What you will do
Every entry must appear in the answer exactly as it does here.

────

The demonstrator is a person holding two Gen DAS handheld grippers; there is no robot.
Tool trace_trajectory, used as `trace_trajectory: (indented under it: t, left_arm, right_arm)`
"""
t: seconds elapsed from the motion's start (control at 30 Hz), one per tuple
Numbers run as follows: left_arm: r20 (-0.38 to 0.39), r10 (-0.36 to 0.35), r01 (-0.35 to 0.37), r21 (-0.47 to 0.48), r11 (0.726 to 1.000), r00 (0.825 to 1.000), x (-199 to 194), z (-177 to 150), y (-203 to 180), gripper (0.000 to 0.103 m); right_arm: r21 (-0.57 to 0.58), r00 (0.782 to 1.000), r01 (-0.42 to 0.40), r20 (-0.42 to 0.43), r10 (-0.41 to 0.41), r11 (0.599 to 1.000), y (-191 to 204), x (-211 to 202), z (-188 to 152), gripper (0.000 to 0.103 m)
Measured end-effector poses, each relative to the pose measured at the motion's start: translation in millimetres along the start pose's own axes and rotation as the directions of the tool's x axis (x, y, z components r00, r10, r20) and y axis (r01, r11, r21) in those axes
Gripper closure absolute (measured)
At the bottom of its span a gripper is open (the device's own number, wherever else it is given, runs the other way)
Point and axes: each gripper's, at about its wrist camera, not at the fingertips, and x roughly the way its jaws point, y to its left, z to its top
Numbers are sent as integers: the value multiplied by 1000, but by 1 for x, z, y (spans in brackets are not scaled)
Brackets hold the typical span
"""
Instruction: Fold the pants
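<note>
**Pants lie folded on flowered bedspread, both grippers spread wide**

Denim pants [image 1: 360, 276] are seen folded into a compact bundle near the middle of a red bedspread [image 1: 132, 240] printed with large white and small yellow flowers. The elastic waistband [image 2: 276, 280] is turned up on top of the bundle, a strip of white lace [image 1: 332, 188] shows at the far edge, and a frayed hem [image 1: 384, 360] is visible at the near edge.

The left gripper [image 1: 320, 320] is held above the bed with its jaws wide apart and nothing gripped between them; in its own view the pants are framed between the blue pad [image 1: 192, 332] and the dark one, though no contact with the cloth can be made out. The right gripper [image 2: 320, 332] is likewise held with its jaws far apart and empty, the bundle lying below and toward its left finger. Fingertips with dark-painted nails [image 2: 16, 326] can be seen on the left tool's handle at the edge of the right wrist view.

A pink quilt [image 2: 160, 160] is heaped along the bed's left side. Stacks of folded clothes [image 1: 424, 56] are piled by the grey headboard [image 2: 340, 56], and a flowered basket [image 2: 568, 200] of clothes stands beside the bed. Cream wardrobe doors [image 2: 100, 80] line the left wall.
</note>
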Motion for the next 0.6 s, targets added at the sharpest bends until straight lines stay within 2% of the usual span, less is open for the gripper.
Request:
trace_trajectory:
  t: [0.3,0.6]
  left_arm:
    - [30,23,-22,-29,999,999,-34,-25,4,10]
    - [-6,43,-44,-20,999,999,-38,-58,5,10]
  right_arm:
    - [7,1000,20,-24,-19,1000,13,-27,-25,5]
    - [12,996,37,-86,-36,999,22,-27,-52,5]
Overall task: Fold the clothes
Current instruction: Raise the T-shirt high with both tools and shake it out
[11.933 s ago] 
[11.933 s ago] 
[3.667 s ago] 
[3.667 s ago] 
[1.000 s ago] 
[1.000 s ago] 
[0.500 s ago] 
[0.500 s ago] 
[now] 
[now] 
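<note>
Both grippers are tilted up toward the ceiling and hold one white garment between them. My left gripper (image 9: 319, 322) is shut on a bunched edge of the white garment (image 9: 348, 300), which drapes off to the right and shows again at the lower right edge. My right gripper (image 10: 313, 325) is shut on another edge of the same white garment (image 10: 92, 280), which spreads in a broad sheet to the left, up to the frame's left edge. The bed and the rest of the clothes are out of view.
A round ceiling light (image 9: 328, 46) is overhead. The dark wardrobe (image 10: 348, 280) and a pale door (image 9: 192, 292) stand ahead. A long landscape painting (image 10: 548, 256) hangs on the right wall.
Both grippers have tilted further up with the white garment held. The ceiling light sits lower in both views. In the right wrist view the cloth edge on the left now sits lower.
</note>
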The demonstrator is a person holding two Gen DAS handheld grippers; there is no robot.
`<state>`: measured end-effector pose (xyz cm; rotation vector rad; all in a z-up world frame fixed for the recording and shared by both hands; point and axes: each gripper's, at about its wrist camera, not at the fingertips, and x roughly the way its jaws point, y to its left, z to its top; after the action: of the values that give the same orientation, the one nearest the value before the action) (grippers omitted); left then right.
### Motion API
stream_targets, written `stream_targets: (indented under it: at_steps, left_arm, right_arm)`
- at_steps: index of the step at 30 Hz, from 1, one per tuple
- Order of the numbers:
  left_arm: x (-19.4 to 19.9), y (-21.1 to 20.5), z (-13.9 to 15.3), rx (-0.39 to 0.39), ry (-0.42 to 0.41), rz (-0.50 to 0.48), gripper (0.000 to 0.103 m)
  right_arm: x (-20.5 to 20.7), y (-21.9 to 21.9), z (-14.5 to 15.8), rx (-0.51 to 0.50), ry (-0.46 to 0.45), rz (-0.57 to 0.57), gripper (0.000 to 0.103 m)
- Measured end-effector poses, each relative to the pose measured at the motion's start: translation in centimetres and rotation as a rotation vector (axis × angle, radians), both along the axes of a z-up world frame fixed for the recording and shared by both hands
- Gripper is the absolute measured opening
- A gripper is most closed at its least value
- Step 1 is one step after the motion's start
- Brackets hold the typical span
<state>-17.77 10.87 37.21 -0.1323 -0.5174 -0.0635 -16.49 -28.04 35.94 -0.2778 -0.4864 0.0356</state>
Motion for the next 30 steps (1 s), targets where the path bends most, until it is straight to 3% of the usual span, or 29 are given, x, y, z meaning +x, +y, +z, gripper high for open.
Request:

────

Your solution
The demonstrator is a person holding two Gen DAS handheld grippers; there is no robot.
Tool trace_trajectory, used as `trace_trajectory: (indented under it: t, left_arm, right_arm)`
"""
t: seconds elapsed from the motion's start (control at 30 Hz), one per tuple
Numbers run as follows: left_arm: r20 (-0.38 to 0.39), r10 (-0.36 to 0.35), r01 (-0.35 to 0.37), r21 (-0.47 to 0.48), r11 (0.726 to 1.000), r00 (0.825 to 1.000), x (-199 to 194), z (-177 to 150), y (-203 to 180), gripper (0.000 to 0.103 m); right_arm: r21 (-0.57 to 0.58), r00 (0.782 to 1.000), r01 (-0.42 to 0.40), r20 (-0.42 to 0.43), r10 (-0.41 to 0.41), r11 (0.599 to 1.000), y (-191 to 204), x (-211 to 202), z (-188 to 152), gripper (0.000 to 0.103 m)
Measured end-effector poses, each relative to the pose measured at the motion's start: translation in millimetres along the start pose's own axes and rotation as the directions of the tool's x axis (x, y, z components r00, r10, r20) and y axis (r01, r11, r21) in those axes
Gripper closure absolute (measured)
At the bottom of its span a gripper is open (the device's own number, wherever else it is given, runs the other way)
Point and axes: each gripper's, at about its wrist camera, not at the fingertips, and x roughly the way its jaws point, y to its left, z to its top
Numbers are sent as integers: the value multiplied by 1000, but by 1 for x, z, y (spans in brackets are not scaled)
Brackets hold the typical span
"""
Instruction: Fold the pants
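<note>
**Pants lie folded on flowered bedspread, both grippers spread wide**

Denim pants [image 1: 360, 276] are seen folded into a compact bundle near the middle of a red bedspread [image 1: 132, 240] printed with large white and small yellow flowers. The elastic waistband [image 2: 276, 280] is turned up on top of the bundle, a strip of white lace [image 1: 332, 188] shows at the far edge, and a frayed hem [image 1: 384, 360] is visible at the near edge.

The left gripper [image 1: 320, 320] is held above the bed with its jaws wide apart and nothing gripped between them; in its own view the pants are framed between the blue pad [image 1: 192, 332] and the dark one, though no contact with the cloth can be made out. The right gripper [image 2: 320, 332] is likewise held with its jaws far apart and empty, the bundle lying below and toward its left finger. Fingertips with dark-painted nails [image 2: 16, 326] can be seen on the left tool's handle at the edge of the right wrist view.

A pink quilt [image 2: 160, 160] is heaped along the bed's left side. Stacks of folded clothes [image 1: 424, 56] are piled by the grey headboard [image 2: 340, 56], and a flowered basket [image 2: 568, 200] of clothes stands beside the bed. Cream wardrobe doors [image 2: 100, 80] line the left wall.
</note>
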Motion for the next 0.6 s, targets added at the sharpest bends until straight lines stay within 2% of the usual span, less is open for the gripper.
Request:
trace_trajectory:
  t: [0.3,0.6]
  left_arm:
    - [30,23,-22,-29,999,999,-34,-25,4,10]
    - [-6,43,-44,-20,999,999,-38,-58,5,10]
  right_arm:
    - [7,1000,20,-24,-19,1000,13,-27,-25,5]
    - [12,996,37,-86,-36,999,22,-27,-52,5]
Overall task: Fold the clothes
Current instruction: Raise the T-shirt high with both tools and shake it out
[11.933 s ago] 
[11.933 s ago] 
[3.667 s ago] 
[3.667 s ago] 
[1.000 s ago] 
[1.000 s ago] 
[0.500 s ago] 
[0.500 s ago] 
[now] 
[now] 
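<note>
Both grippers are tilted up toward the ceiling and hold one white garment between them. My left gripper (image 9: 319, 322) is shut on a bunched edge of the white garment (image 9: 348, 300), which drapes off to the right and shows again at the lower right edge. My right gripper (image 10: 313, 325) is shut on another edge of the same white garment (image 10: 92, 280), which spreads in a broad sheet to the left, up to the frame's left edge. The bed and the rest of the clothes are out of view.
A round ceiling light (image 9: 328, 46) is overhead. The dark wardrobe (image 10: 348, 280) and a pale door (image 9: 192, 292) stand ahead. A long landscape painting (image 10: 548, 256) hangs on the right wall.
Both grippers have tilted further up with the white garment held. The ceiling light sits lower in both views. In the right wrist view the cloth edge on the left now sits lower.
</note>
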The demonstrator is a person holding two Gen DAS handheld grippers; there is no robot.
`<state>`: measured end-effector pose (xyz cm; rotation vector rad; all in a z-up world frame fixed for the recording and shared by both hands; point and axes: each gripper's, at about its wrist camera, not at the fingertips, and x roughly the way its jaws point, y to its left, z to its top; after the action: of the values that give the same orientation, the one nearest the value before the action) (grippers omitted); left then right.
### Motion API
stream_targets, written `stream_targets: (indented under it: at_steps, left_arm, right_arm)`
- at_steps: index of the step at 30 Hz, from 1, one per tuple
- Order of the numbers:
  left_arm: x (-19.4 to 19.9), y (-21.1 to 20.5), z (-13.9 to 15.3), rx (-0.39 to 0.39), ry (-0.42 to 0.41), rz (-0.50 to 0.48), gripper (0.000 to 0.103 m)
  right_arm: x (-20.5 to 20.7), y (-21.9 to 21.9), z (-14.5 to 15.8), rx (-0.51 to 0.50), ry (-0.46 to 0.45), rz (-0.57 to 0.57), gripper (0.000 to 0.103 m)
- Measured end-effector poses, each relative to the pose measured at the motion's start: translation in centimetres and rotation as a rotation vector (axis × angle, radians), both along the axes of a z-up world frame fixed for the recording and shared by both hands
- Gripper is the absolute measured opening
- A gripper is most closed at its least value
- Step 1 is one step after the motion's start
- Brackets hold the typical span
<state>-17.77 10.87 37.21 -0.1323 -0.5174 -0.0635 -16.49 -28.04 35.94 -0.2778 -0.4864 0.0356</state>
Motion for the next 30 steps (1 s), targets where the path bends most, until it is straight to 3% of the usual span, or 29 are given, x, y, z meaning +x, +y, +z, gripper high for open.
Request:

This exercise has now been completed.